Music industry sources have revealed that Tesla plans to launch a music streaming service for its vehicles, and that the company has already spoken with every major label about the venture. This is good news for music lovers: Tesla would occupy a niche corner of the market, but it would still cause a disruption for comfortable streaming giants.
Though it’s early, sources suggest to recode that Tesla “is interested in offering multiple tiers of service, starting with a Pandora-like web radio offering.”
The scheme isn’t so surprising for a company that likes to have complete control over every aspect of production.
Still, that doesn’t mean that this is a sensible idea: Tesla could easily create something more like the Android Auto platform, which is a dashboard “ecosystem” that hosts unaffiliated apps in Android’s format templates. Drivers can use Spotify and other third-party streaming services with Android Auto, but they still appear in a distinctly Android presentation. Tesla would save energy and resources by going that route and would still personalize its drivers’ experience.

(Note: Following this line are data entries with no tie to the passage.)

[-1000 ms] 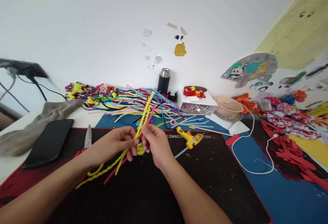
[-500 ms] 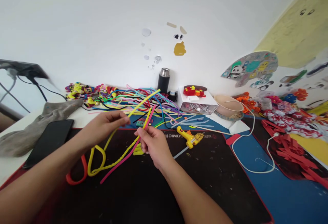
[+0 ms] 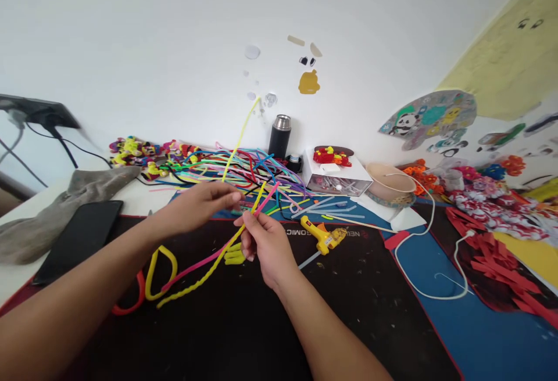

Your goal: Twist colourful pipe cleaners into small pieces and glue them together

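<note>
My right hand pinches a pink pipe cleaner and a twisted yellow pipe cleaner between thumb and fingers. The two cross just below the grip, and their short upper ends poke out above it. Close by on the left, my left hand has its fingers closed. Another yellow pipe cleaner rises from behind those fingers; its lower part is hidden. Under my left forearm lie scissors with a yellow and a red handle, partly covered. Short yellow pieces rest beside my right hand.
A yellow glue gun lies on the black mat. Behind are a pile of coloured pipe cleaners, a black flask and a white box. A phone is at left; a white cable curls at right.
My left hand has shifted slightly right, and its yellow pipe cleaner has swung more upright. Below my right hand, the pink and twisted yellow pipe cleaners have turned and now cross.
</note>
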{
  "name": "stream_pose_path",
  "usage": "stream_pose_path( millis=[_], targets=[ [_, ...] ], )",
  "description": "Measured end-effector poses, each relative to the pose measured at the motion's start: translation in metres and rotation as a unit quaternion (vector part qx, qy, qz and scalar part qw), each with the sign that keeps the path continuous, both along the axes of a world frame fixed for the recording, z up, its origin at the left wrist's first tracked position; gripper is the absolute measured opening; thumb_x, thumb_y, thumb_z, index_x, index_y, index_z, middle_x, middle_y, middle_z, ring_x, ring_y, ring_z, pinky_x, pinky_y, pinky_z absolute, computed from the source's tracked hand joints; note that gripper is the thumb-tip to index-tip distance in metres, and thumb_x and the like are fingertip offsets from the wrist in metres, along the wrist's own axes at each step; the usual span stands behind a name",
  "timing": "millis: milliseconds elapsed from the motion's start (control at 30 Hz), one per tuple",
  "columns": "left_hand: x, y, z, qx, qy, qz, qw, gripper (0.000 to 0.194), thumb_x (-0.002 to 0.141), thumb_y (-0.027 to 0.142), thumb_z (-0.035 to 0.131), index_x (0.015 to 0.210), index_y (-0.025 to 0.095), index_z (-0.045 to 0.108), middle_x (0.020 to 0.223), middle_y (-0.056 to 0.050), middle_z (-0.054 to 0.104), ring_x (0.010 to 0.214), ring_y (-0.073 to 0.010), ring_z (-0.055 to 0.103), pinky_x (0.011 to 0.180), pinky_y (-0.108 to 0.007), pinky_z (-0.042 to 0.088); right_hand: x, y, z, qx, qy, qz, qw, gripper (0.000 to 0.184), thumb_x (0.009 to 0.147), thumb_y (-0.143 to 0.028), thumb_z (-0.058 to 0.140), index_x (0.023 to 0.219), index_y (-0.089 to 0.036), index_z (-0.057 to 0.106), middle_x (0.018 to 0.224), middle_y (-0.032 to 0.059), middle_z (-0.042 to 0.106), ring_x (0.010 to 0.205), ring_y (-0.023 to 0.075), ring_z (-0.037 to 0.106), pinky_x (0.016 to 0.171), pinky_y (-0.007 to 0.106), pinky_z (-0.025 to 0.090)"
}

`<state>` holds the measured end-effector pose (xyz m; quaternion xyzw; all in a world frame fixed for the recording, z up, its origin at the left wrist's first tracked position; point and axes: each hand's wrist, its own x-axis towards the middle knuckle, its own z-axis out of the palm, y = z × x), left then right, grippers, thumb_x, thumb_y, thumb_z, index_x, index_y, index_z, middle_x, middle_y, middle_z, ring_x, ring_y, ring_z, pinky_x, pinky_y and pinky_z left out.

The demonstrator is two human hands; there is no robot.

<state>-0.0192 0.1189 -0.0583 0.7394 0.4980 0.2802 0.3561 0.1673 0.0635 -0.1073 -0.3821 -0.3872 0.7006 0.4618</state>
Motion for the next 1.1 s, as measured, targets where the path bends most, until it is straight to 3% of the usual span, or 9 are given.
stream_pose_path(
  millis=[67,133,267,500,700,833,933,1100],
  targets=[
    [-0.004,-0.024,-0.008,-0.054,-0.031,-0.068,0.996,0.046,0.098,0.062,0.056,0.093,0.021,0.076,0.090,-0.005,0.075,0.091,-0.0253,0.068,0.084,-0.033,0.054,-0.001,-0.001,0.004,0.001,0.000,-0.008,1.000,0.048,0.080,-0.065,0.077,0.085,-0.018,0.071,0.051,-0.0058,0.052,0.041,0.0087,0.044,0.040,0.022,0.028],
    [-0.009,-0.042,-0.009,-0.106,-0.058,-0.105,0.987,0.044,0.100,0.060,0.054,0.097,0.021,0.076,0.090,-0.005,0.075,0.086,-0.0233,0.068,0.082,-0.032,0.054,-0.002,-0.001,0.008,0.004,-0.004,-0.012,1.000,0.049,0.078,-0.066,0.078,0.082,-0.018,0.070,0.051,-0.0059,0.051,0.041,0.0086,0.043,0.040,0.022,0.028],
    [-0.013,-0.061,-0.006,-0.145,-0.048,-0.083,0.985,0.041,0.092,0.057,0.067,0.111,0.022,0.075,0.099,-0.005,0.077,0.089,-0.0237,0.069,0.080,-0.031,0.053,-0.002,0.000,0.011,0.007,-0.014,-0.030,0.999,0.050,0.075,-0.066,0.080,0.081,-0.017,0.071,0.049,-0.0069,0.048,0.040,0.0078,0.041,0.040,0.022,0.027],
    [-0.008,-0.070,-0.021,-0.105,-0.012,-0.052,0.993,0.031,0.095,0.051,0.063,0.101,0.022,0.074,0.091,-0.003,0.076,0.083,-0.0226,0.068,0.076,-0.030,0.050,-0.002,0.001,0.004,0.007,-0.027,-0.036,0.999,0.050,0.078,-0.065,0.080,0.084,-0.016,0.072,0.050,-0.0063,0.050,0.041,0.0074,0.042,0.041,0.021,0.028],
    [-0.002,-0.081,-0.022,-0.082,-0.041,-0.053,0.994,0.034,0.098,0.052,0.060,0.108,0.022,0.075,0.103,-0.005,0.077,0.093,-0.0243,0.067,0.082,-0.031,0.049,-0.005,-0.002,-0.002,0.019,-0.048,-0.030,0.998,0.050,0.082,-0.064,0.078,0.088,-0.015,0.073,0.051,-0.0064,0.050,0.042,0.0075,0.043,0.041,0.021,0.031],
    [0.004,-0.084,-0.029,-0.022,0.021,-0.044,0.999,0.026,0.095,0.045,0.064,0.096,0.022,0.075,0.090,-0.004,0.074,0.083,-0.0220,0.064,0.077,-0.029,0.047,-0.008,-0.004,-0.005,0.032,-0.066,-0.011,0.997,0.054,0.082,-0.068,0.077,0.087,-0.015,0.071,0.050,-0.0065,0.050,0.040,0.0072,0.042,0.040,0.020,0.031],
    [0.003,-0.083,-0.036,0.011,0.067,-0.031,0.997,0.029,0.100,0.039,0.055,0.087,0.020,0.074,0.081,-0.003,0.070,0.077,-0.0201,0.062,0.073,-0.028,0.043,-0.008,-0.003,-0.007,0.042,-0.077,-0.007,0.996,0.056,0.081,-0.071,0.076,0.087,-0.015,0.071,0.049,-0.0060,0.051,0.040,0.0076,0.043,0.041,0.020,0.030],
    [-0.004,-0.080,-0.036,-0.041,0.024,-0.046,0.998,0.041,0.105,0.044,0.046,0.090,0.019,0.076,0.080,-0.002,0.072,0.074,-0.0193,0.063,0.069,-0.027,0.044,-0.005,-0.001,-0.008,0.072,-0.121,-0.002,0.990,0.056,0.087,-0.071,0.070,0.089,-0.015,0.073,0.052,-0.0042,0.053,0.042,0.0084,0.045,0.042,0.021,0.032]
  ],
)
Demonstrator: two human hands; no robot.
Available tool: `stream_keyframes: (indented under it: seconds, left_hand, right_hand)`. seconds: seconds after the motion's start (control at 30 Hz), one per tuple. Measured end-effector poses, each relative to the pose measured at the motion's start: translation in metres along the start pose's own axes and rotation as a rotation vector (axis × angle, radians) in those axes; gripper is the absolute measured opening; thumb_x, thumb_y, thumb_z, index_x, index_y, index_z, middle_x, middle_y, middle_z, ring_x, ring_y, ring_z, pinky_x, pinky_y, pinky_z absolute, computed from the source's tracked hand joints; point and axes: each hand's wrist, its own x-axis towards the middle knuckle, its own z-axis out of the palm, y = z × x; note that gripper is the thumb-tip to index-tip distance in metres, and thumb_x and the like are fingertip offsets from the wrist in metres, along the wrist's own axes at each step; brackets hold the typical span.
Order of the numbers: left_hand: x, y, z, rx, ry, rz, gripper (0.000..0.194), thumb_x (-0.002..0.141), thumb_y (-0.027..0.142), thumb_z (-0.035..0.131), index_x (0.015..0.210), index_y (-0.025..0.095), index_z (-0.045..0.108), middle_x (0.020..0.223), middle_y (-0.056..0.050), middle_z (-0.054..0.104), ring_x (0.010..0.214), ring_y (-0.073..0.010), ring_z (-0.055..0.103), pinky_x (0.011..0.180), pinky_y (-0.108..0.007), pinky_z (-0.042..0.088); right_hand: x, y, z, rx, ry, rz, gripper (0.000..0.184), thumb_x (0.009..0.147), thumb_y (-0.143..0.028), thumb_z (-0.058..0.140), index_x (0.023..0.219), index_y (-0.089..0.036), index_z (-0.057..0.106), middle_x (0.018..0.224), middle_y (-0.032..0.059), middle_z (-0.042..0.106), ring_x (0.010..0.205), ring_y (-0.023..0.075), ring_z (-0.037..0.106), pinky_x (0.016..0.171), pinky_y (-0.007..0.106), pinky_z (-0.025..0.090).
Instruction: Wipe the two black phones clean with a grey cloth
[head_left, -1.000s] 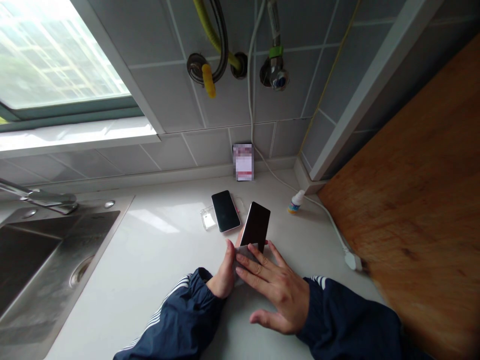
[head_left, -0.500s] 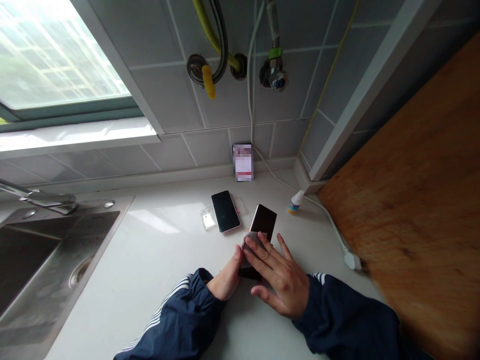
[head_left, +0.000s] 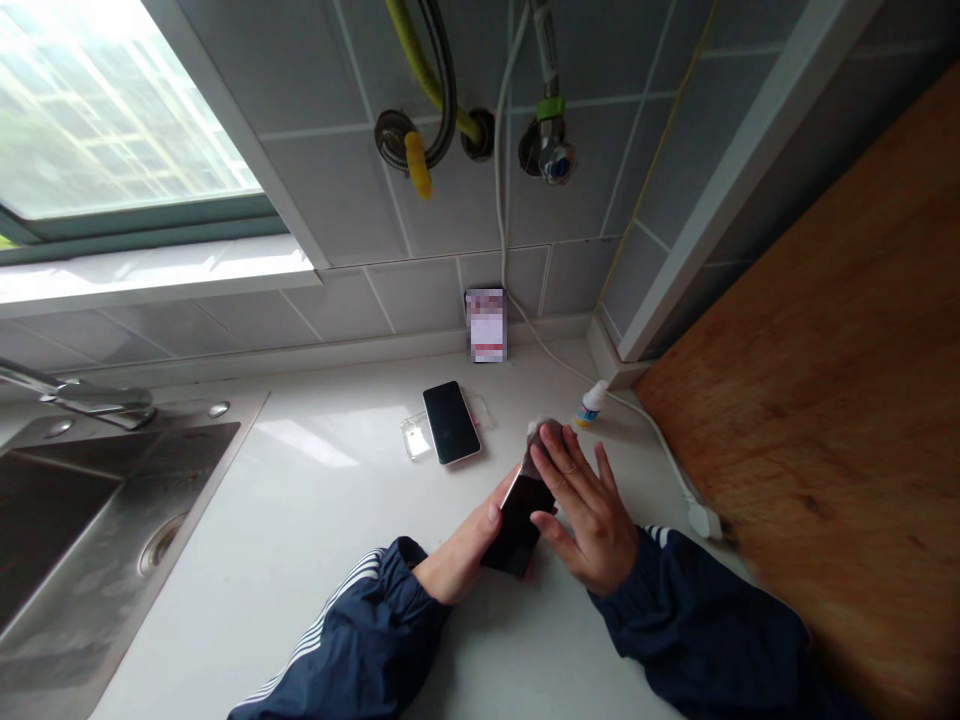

But it should create its own platform, because meanwhile, Spotify and Apple Music dominate the streaming market, and they don’t need to create a product that will satisfy musicians and fans, because most listeners often can’t easily get their music elsewhere. No online catalog is as extensive as Apple Music’s, at around 40 million songs; and Spotify’s platform leaps ahead of the rest because it offers a free tier.
But the streaming industry needs serious reform: Artists don’t receive adequate compensation, user interfaces can feel clunky, and the pay-per-stream business model rewards pop artists for inserting filler tracks.
That’s where Tesla comes in. It could, even on a small scale, as an automaker, shake things up enough to force established players to rethink how they do things. After all, the same thing happened with electric cars.